Hospital regional: atendimento só em casos urgentes e emergências. Ambulatório parado.

Centros de saúde: os dois estão funcionando.

Postos de saúde da família: as cinco unidades estão com 30% do atendimento.

CEILÂNDIA

Hospital regional: ambulatório com atendimento precário em proctologia, gastroenterologia e pediatria. Centro cirúrgico apenas para emergência. Centro obstétrico com funcionamento normal. O pronto-socorro adulto tem sete técnicos de enfermagem para 97 pacientes internados. Médicos atendem apenas casos graves (classificação vermelhas e laranja). Clínica de internação está com escala mínima de pessoal.

Centros de saúde: unidades nº 3, 11, 7, 8, 5, 10, 6 estão totalmente paradas; as demais têm alguns serviços funcionando, como sala de vacina. Apenas os gerentes trabalham.

GAMA

Hospital regional: emergência funcionando normalmente. No ambulatório, o atendimento é feito apenas na sala de curativo de diabetes.

Centros de saúde: as sete unidades trabalham com equipe reduzida.

GUARÁ

Hospital regional: atendimento normal na emergência. No ambulatório, só a oftalmologia parou.

Centros de saúde: atendimento reduzido.

Laboratório regional: todos os técnicos aderiram ao movimento.

ESTRUTURAL

Centro de saúde: não está atendendo.

TAGUATINGA

Hospital regional: atendimentos apenas na emergência. Ambulatório parado.

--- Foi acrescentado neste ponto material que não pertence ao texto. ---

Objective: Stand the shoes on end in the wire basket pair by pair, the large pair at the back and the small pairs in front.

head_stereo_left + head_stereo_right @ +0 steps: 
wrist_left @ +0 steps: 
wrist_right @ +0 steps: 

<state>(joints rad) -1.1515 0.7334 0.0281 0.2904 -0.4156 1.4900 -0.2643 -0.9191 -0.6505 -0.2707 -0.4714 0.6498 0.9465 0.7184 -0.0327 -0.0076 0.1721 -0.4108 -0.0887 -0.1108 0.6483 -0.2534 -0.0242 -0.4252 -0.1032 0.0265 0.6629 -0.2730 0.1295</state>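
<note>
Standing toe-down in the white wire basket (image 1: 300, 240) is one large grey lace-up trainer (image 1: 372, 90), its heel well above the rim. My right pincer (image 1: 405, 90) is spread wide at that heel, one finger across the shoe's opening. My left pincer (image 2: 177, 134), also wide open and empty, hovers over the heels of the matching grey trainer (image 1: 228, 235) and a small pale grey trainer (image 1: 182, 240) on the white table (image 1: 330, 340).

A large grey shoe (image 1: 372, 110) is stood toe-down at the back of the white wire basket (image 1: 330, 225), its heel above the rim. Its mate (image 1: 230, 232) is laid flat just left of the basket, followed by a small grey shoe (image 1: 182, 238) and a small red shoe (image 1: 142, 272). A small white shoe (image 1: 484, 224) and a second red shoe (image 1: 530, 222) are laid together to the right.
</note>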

NÚCLEO BANDEIRANTE, RIACHO FUNDO E PARK WAY

Centros de saúde: os quatro estão parados.

UPA: funciona normalmente.

PARANOÁ

Hospital regional: pronto-socorro atende normalmente. O centro cirúrgico funciona parcialmente, assim como o ambulatório.

Centro de saúde: funcionam atendimentos em odontologia, farmácia e Rede Cegonha.

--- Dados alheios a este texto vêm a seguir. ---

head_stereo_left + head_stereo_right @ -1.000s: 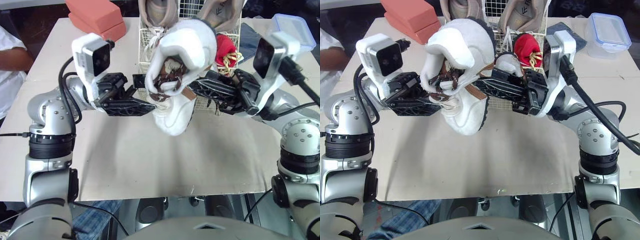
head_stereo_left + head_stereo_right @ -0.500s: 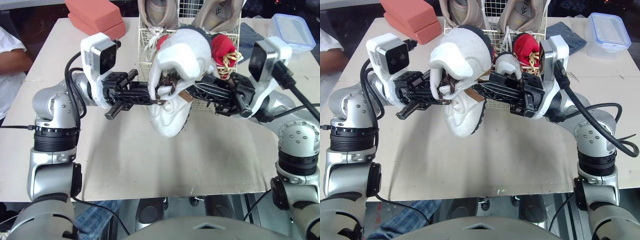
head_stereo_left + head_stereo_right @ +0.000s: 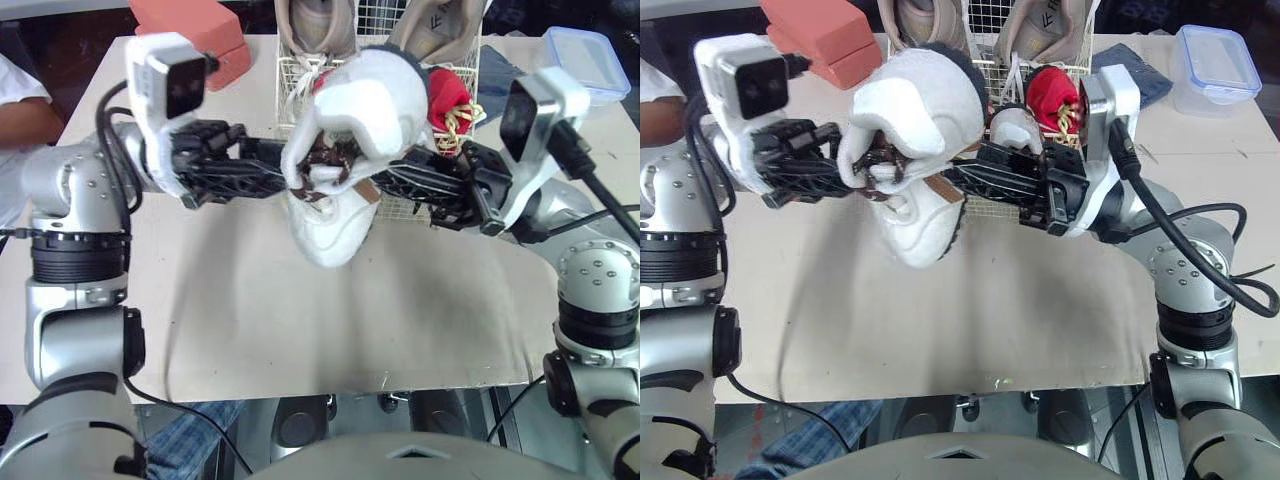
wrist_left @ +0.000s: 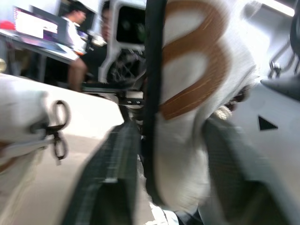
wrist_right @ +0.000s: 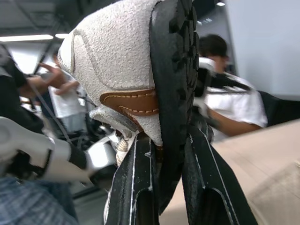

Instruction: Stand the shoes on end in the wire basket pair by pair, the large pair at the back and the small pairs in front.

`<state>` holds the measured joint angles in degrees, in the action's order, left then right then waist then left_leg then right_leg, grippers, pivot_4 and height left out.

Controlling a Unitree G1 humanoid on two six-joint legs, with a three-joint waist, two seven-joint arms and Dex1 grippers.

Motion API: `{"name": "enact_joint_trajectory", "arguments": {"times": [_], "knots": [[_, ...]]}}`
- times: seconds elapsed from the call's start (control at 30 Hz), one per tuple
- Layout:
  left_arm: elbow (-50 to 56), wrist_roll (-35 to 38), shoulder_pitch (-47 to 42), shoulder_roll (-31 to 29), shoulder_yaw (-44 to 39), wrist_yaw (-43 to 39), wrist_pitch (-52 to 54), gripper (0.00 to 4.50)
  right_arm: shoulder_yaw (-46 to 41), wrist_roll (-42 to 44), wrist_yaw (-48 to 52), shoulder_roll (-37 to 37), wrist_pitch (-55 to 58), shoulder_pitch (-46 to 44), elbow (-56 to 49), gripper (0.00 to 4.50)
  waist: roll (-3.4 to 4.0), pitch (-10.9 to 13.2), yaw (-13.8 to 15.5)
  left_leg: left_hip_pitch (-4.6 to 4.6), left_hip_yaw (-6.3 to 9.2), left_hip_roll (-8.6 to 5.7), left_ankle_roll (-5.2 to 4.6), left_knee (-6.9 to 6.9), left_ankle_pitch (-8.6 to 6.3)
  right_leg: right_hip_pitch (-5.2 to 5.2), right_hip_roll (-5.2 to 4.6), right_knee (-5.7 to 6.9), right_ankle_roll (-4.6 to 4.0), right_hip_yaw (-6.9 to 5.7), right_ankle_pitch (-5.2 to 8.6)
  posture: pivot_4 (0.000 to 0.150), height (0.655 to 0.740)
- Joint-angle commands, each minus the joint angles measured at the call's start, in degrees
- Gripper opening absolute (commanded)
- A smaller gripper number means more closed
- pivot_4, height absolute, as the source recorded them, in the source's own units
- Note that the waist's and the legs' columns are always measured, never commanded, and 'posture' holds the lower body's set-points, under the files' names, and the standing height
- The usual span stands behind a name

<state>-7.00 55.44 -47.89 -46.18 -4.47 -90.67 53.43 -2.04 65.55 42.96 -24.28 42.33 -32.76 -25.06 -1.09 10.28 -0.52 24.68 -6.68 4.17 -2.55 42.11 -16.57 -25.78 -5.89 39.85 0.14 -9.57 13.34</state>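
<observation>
- The white pair (image 3: 375, 100) hangs in the air between my two arms, over the table (image 3: 300, 320) and just in front of the basket (image 3: 293, 85). One shoe is high, the other points down.
- My right gripper (image 5: 166, 143) is clenched on a heel, one finger on the suede and one on the black sole.
- My left gripper (image 4: 166, 140) is clamped on the side with the brown stripes (a finger on each flank).
- The beige pair (image 3: 315, 25) stands on end at the back of the basket.
- A red shoe (image 3: 450, 95) sits in the basket's front right.
- Further out on the table are an orange box (image 3: 205, 25) at back left, and a blue cloth (image 3: 500, 80) and a clear tub (image 3: 585, 45) at back right.
- A person's arm (image 3: 25, 110) rests at the left edge.
</observation>
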Motion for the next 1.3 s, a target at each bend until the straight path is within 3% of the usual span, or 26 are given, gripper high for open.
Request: {"name": "enact_joint_trajectory", "arguments": {"times": [0.03,0.17,0.73,0.77,0.83,1.07,1.17,1.2,1.3], "knots": [[0.08,1.10,-1.39,1.02,-3.46,0.75,-1.44,4.47,-0.64,0.35,0.67,0.17,-0.90,-0.59,-1.37,0.00,0.00,0.00,0.09,0.00,0.00,0.00,0.00,0.00,0.00,0.00,-0.01,0.01,0.00,0.00,0.00,0.150,0.6860],[-1.44,3.52,-3.87,1.10,-4.71,-0.45,1.62,4.47,0.07,-0.71,2.03,-0.54,-0.61,-0.16,-1.75,0.00,0.00,0.00,-0.01,0.01,0.00,-0.01,0.00,0.02,0.00,0.00,0.00,0.01,0.00,-0.01,0.00,0.150,0.6860],[-3.54,2.75,-9.42,4.46,8.96,-1.83,-2.27,4.47,3.28,-0.98,2.93,0.03,-0.17,0.07,-4.55,0.00,0.00,0.00,-0.06,0.00,-0.01,-0.02,0.00,0.03,0.00,0.00,0.00,0.03,-0.01,0.00,0.00,0.150,0.6860],[-3.76,2.84,-9.72,4.70,9.02,-1.83,-2.15,4.08,3.25,-1.07,2.95,-0.04,-0.23,0.24,-4.56,0.00,0.00,0.00,-0.07,0.00,-0.01,-0.02,0.00,0.03,0.00,0.00,0.00,0.03,-0.01,0.00,0.00,0.150,0.6860],[-4.31,3.45,-10.26,5.05,9.13,-1.83,-1.70,3.74,3.31,-1.45,3.12,-0.22,-0.36,0.57,-4.46,0.00,0.00,0.00,-0.05,0.00,0.00,-0.02,0.00,0.03,0.00,0.00,0.00,0.03,-0.01,0.00,0.00,0.150,0.6860],[-4.06,3.27,-10.02,4.24,9.72,-1.83,-2.91,0.87,3.73,-3.66,4.06,-0.63,-0.73,2.02,-4.27,0.00,0.00,0.00,-0.03,0.01,0.00,-0.02,0.00,0.04,0.00,0.00,0.00,0.03,-0.01,0.00,0.00,0.150,0.6860],[-4.56,1.84,-9.93,4.08,8.87,-1.83,-4.17,0.62,2.95,-2.44,3.52,-0.54,0.00,2.36,-4.05,0.00,0.00,0.00,-0.03,0.00,-0.01,-0.02,0.00,0.04,0.00,0.00,0.00,0.03,0.00,0.00,0.00,0.150,0.6860],[-4.59,1.51,-9.85,3.85,8.57,-1.83,-4.63,0.62,2.73,-2.12,3.55,-0.74,0.28,2.43,-4.09,0.95,0.00,0.00,-0.03,0.00,-0.01,-0.02,0.00,0.04,0.00,0.00,0.00,0.03,0.00,0.00,0.00,0.150,0.6860],[-5.12,-0.05,-9.97,3.72,7.03,-1.83,-5.58,0.61,1.99,-1.53,3.86,-1.71,0.85,3.02,-4.71,2.22,0.00,0.00,-0.03,0.00,0.00,-0.02,0.00,0.04,0.00,0.00,0.00,0.03,-0.01,0.00,0.00,0.150,0.6860]]}}
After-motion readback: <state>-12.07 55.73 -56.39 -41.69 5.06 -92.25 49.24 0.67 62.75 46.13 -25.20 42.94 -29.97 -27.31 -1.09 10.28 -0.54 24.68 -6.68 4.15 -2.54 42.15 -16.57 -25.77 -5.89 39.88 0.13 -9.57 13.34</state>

Postos de saúde rural: as cinco unidades funcionam parcialmente.

ITAPOÃ

Centro de saúde: só funcionam sala de vacinas e farmácia. Há médicos, mas faltam técnicos de enfermagem.

PLANALTINA

Hospital regional: atendimento normal na emergência.

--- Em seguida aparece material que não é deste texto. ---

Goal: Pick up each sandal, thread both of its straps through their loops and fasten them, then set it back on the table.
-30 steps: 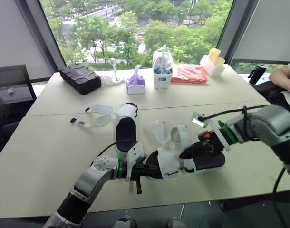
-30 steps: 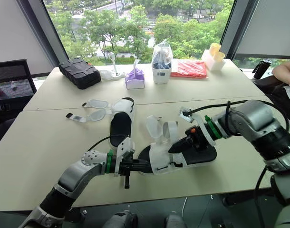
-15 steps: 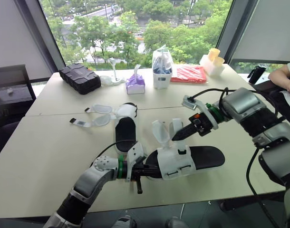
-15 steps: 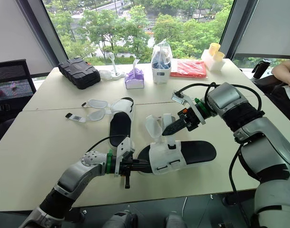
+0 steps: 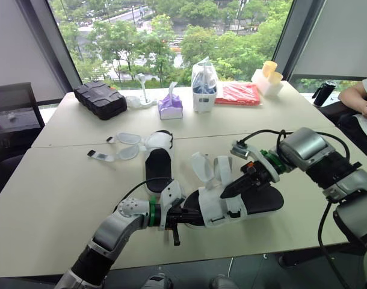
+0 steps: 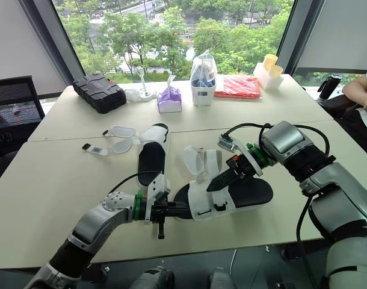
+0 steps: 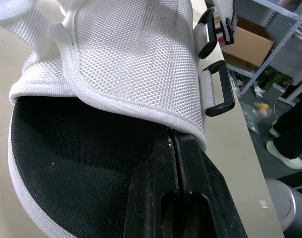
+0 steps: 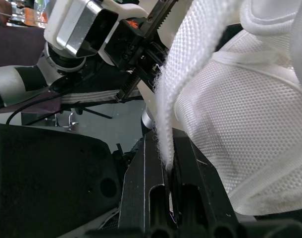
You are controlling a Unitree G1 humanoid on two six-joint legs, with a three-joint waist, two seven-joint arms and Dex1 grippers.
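My left gripper clamps the toe of the sandal by the table's front edge, and my right gripper pinches its strap. Nothing is fastened yet, and the second sandal also lies open.

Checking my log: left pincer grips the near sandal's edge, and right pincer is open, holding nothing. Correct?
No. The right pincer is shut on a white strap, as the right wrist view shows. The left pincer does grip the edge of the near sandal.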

Centros de saúde: atendimento suspenso.

SANTA MARIA

Hospital regional: ambulatório funciona normalmente, assim como a emergência. Apenas as cirurgias eletivas foram suspensas.

Centros de saúde: as duas unidades e as 13 equipes da Estratégia Saúde da Família estão paradas.

SAMAMBAIA

Hospital regional: cirurgias canceladas; a emergência funciona com equipe reduzida de técnicos. No ambulatório, apenas uma infectologista está atendendo.

UPA: um médico está atendendo.

Centros de saúde: os quatro funcionam parcialmente.

Clínicas de família: as quatro funcionam parcialmente.